▶ [Your objective]:
Among the entries that follow, find every line with the word "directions" and copy it.

▶ [Record extracts]:
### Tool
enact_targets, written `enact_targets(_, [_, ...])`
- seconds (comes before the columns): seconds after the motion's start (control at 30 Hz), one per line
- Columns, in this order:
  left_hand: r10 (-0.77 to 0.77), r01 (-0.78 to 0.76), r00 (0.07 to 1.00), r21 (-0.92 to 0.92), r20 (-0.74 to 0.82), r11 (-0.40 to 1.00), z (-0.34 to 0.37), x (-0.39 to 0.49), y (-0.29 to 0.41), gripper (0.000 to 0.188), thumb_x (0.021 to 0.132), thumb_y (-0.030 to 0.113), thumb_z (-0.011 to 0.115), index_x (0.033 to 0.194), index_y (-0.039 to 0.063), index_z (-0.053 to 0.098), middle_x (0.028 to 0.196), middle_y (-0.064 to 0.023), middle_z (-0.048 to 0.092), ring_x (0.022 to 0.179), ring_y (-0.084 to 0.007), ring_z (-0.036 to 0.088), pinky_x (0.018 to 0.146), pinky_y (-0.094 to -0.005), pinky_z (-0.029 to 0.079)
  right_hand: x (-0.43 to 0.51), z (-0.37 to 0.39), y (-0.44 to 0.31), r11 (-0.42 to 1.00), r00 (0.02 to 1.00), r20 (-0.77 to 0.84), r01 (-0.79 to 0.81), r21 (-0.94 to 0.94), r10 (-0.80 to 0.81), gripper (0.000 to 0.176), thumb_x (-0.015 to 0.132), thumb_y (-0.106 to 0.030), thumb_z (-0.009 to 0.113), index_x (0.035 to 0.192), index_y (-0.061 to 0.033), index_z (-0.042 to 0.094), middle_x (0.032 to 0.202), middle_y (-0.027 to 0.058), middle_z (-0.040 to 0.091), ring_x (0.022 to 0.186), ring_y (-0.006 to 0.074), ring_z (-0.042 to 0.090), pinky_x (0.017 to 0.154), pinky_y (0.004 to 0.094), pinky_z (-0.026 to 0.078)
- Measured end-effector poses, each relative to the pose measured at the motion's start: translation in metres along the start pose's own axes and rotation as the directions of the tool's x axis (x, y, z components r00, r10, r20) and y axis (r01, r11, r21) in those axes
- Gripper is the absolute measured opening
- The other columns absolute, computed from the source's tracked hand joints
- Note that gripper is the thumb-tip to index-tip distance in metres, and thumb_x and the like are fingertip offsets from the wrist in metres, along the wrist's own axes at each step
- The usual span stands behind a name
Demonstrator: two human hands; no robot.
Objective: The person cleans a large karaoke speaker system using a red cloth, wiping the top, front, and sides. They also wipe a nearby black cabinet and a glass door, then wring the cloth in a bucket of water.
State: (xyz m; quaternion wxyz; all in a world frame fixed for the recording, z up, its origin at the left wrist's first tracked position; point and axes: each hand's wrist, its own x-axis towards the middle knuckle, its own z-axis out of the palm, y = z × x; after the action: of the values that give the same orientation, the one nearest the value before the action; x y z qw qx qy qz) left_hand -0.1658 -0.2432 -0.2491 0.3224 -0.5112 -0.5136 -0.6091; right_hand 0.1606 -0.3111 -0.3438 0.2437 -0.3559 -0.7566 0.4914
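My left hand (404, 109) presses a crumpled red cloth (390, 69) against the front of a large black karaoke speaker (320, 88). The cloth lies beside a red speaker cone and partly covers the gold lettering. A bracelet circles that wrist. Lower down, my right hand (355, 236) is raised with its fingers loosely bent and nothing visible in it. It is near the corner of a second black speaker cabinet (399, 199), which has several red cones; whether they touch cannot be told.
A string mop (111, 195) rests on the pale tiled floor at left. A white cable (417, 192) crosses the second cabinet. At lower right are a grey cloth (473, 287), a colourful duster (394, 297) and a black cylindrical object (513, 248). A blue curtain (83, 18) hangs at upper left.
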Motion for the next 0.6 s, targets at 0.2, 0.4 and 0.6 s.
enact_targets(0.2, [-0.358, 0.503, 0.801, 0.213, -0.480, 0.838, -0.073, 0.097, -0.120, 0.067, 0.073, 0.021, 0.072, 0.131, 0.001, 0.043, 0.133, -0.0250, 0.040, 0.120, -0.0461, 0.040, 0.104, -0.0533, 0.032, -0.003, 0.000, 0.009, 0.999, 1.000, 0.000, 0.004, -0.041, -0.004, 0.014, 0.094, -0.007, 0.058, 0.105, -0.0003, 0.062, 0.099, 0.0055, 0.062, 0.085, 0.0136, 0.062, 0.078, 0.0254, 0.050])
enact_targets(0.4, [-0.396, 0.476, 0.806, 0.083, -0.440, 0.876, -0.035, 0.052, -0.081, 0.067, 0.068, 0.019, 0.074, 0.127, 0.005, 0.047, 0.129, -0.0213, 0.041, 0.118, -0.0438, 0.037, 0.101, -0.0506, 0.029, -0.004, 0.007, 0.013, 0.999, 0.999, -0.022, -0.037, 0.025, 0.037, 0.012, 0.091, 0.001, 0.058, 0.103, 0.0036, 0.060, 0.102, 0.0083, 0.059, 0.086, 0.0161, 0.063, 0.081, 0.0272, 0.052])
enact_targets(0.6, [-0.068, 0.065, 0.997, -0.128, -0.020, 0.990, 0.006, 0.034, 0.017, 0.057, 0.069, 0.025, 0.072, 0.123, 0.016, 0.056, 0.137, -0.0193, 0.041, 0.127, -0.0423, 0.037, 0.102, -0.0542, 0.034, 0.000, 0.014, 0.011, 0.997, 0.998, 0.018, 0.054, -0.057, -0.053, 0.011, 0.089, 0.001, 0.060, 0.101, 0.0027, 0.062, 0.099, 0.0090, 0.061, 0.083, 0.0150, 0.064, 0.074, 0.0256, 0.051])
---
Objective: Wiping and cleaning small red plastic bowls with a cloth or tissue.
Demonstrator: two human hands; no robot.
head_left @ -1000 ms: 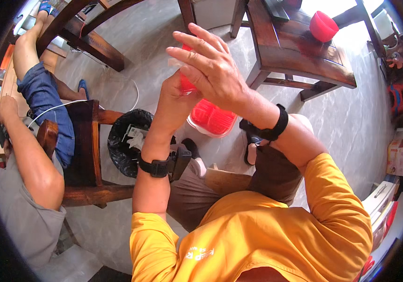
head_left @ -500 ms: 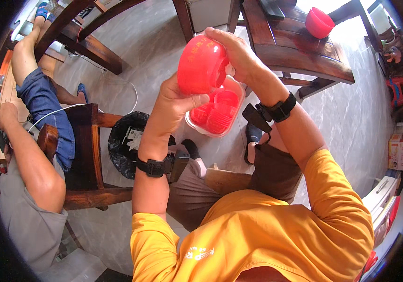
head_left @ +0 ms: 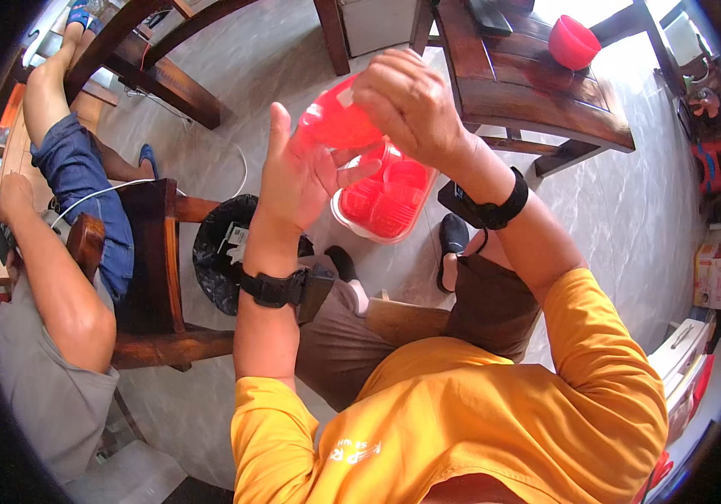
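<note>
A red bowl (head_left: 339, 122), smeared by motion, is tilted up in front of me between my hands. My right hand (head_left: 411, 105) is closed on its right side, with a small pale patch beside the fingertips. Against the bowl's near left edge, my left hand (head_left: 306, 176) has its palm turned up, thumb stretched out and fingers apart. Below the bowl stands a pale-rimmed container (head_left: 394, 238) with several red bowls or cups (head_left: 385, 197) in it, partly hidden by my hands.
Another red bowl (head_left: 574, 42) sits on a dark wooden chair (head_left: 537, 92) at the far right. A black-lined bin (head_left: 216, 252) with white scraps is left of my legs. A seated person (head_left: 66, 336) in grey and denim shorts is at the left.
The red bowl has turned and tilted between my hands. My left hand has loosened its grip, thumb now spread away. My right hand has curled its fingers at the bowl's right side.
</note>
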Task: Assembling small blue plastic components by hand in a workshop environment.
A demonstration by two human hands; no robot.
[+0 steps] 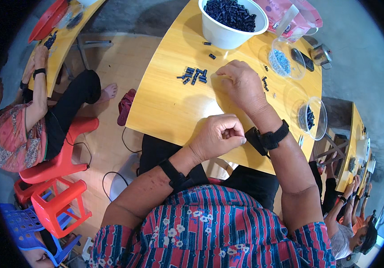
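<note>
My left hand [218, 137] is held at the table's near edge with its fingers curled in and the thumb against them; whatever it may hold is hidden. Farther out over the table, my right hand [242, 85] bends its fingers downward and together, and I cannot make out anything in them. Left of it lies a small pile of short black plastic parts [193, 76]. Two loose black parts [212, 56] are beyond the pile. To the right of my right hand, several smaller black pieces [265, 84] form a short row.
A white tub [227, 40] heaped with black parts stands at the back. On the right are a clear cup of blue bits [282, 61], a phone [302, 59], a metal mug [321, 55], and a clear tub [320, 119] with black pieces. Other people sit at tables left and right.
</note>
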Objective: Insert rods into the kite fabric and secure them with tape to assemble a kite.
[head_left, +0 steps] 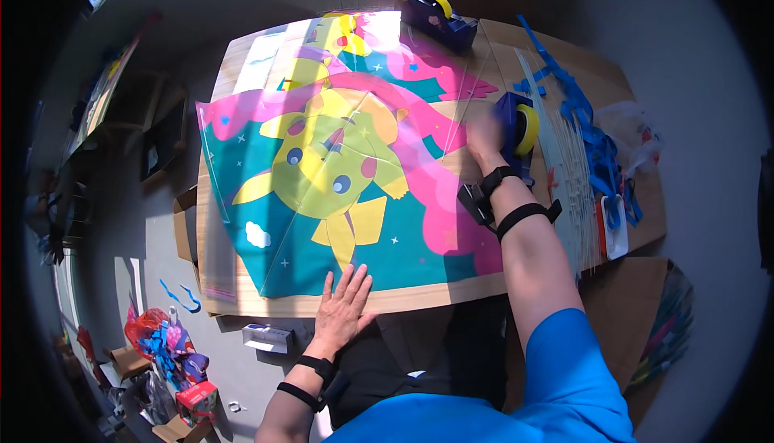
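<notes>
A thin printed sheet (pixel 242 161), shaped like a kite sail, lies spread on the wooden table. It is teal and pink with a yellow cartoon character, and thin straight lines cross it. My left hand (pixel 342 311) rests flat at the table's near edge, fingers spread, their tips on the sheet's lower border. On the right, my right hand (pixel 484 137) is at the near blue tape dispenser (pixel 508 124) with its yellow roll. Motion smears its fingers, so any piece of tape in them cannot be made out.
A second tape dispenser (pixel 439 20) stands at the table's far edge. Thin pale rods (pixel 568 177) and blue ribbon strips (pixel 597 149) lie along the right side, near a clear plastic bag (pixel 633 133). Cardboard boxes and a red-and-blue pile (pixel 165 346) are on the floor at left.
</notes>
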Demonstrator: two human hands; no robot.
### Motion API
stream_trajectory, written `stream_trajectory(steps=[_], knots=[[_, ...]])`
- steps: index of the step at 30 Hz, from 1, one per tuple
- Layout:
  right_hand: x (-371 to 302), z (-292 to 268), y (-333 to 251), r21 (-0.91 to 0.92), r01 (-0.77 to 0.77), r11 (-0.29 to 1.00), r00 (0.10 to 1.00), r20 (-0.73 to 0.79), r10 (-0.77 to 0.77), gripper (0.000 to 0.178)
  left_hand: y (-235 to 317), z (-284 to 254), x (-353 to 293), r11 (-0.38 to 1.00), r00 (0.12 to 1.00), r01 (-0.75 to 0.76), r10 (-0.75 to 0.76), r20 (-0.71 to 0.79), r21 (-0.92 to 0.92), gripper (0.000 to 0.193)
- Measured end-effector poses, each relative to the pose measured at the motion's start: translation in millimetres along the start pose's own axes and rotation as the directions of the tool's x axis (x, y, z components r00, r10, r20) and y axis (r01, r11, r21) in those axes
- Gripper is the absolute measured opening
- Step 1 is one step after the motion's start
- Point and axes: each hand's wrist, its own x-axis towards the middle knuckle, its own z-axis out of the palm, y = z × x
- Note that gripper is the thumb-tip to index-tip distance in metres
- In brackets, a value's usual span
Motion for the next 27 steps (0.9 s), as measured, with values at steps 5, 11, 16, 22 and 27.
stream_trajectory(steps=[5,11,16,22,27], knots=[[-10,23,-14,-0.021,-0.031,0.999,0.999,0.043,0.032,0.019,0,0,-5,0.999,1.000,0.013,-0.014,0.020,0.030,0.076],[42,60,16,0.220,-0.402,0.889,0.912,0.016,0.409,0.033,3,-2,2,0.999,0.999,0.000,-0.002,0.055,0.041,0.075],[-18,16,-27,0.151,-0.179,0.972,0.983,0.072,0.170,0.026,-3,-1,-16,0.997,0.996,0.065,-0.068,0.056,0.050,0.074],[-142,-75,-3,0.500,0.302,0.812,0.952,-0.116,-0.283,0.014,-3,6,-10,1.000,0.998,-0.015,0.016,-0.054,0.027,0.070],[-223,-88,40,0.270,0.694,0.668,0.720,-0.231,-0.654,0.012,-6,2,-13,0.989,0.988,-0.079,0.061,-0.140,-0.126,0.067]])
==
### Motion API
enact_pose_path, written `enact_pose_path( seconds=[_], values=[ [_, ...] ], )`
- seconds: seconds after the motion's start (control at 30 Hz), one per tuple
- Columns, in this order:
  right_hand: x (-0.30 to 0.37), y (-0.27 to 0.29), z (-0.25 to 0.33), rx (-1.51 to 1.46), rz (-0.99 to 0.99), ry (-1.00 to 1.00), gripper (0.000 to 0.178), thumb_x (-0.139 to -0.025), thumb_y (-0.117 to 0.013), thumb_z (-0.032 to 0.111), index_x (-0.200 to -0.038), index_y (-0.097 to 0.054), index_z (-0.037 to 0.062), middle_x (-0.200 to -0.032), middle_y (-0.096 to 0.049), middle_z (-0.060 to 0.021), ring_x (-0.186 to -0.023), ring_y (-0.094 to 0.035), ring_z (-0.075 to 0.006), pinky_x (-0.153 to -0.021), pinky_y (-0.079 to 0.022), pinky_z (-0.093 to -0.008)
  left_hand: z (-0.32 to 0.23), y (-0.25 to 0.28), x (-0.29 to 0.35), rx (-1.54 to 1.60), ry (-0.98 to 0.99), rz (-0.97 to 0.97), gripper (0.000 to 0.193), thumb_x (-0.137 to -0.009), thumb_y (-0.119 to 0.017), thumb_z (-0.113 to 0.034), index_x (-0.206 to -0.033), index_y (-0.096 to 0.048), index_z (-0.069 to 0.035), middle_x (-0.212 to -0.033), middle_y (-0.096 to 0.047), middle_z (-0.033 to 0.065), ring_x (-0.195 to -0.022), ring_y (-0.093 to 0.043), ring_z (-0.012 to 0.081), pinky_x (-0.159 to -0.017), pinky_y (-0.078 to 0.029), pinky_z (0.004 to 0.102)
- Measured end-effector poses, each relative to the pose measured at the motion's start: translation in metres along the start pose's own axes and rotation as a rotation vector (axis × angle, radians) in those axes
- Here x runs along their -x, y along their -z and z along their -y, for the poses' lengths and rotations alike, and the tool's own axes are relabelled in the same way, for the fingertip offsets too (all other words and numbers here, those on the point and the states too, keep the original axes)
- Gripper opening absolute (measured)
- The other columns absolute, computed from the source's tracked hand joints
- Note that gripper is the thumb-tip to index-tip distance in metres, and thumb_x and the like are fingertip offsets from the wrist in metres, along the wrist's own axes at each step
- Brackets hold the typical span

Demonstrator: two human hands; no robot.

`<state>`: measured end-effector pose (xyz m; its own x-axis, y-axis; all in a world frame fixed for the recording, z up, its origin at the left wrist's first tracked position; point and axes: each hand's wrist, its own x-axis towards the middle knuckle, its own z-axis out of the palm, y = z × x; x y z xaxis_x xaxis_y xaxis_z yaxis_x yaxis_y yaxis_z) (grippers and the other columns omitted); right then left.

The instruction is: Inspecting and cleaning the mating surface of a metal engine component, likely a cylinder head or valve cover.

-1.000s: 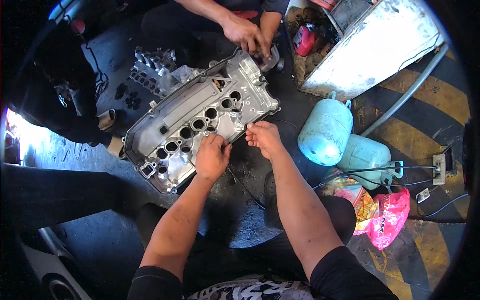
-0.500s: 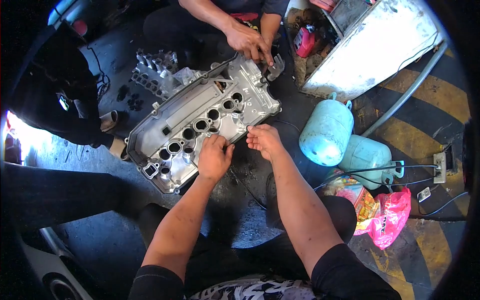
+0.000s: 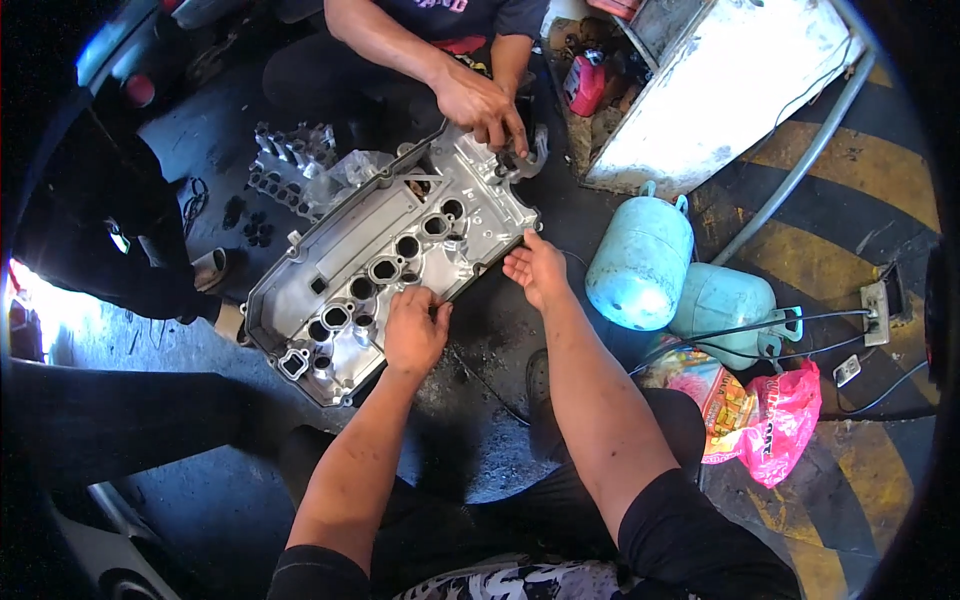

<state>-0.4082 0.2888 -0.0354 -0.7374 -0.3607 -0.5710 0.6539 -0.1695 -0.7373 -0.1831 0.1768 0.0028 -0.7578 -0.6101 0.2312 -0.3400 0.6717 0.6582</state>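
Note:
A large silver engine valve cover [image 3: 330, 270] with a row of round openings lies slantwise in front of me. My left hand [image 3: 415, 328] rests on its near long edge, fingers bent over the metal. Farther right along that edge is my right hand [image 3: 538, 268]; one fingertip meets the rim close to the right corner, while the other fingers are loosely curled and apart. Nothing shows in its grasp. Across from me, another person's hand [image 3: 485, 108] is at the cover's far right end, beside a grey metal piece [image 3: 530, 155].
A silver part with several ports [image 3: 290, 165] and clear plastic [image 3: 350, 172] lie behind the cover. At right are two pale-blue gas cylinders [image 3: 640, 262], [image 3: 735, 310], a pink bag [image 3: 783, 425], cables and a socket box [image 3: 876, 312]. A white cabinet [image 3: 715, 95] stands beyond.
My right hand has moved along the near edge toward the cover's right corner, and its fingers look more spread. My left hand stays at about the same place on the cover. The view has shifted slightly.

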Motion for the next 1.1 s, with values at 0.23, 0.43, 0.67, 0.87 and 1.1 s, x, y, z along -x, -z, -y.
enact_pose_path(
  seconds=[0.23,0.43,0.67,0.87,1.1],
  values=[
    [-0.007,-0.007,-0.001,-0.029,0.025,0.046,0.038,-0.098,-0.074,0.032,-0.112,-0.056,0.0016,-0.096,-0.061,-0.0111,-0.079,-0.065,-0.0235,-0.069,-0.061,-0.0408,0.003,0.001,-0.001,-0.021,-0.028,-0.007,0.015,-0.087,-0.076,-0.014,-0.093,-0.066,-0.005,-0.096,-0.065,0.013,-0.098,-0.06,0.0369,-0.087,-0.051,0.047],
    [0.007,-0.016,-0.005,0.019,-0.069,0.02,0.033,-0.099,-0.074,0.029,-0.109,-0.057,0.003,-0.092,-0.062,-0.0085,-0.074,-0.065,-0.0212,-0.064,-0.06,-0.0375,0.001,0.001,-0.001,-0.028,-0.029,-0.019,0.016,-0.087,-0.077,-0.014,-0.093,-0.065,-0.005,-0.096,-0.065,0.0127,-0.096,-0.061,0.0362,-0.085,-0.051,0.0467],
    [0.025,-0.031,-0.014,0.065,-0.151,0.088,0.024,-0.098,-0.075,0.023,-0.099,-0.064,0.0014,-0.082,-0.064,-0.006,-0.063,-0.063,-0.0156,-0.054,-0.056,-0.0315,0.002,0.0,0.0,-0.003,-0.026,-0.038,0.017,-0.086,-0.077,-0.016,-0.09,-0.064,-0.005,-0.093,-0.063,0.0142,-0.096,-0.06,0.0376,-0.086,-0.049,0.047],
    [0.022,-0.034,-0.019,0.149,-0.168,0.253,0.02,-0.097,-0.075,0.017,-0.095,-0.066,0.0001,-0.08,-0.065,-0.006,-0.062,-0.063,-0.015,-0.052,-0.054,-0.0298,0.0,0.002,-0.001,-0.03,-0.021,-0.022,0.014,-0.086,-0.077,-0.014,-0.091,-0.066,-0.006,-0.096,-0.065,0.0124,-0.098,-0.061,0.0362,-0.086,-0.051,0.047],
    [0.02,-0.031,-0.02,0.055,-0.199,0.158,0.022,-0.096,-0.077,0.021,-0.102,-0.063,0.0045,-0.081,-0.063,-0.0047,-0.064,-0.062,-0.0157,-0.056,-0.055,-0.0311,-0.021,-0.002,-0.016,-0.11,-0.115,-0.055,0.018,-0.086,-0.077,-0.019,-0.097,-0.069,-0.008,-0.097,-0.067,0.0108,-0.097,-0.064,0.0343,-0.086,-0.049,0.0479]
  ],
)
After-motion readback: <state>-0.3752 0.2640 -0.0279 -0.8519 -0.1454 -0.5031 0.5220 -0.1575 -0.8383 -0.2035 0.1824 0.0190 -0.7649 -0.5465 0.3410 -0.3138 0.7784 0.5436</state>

▶ [Answer section]:
- Measured end-effector poses, each relative to the pose measured at the motion's start: translation in metres along the start pose's own axes and rotation as the directions of the tool's x axis (x, y, z components r00, r10, r20) and y axis (r01, r11, r21) in those axes
- Measured end-effector poses, each relative to the pose measured at the motion's start: translation in millimetres along the start pose's own axes and rotation as the directions of the tool's x axis (x, y, z components r00, r10, r20) and y axis (r01, r11, r21) in those axes

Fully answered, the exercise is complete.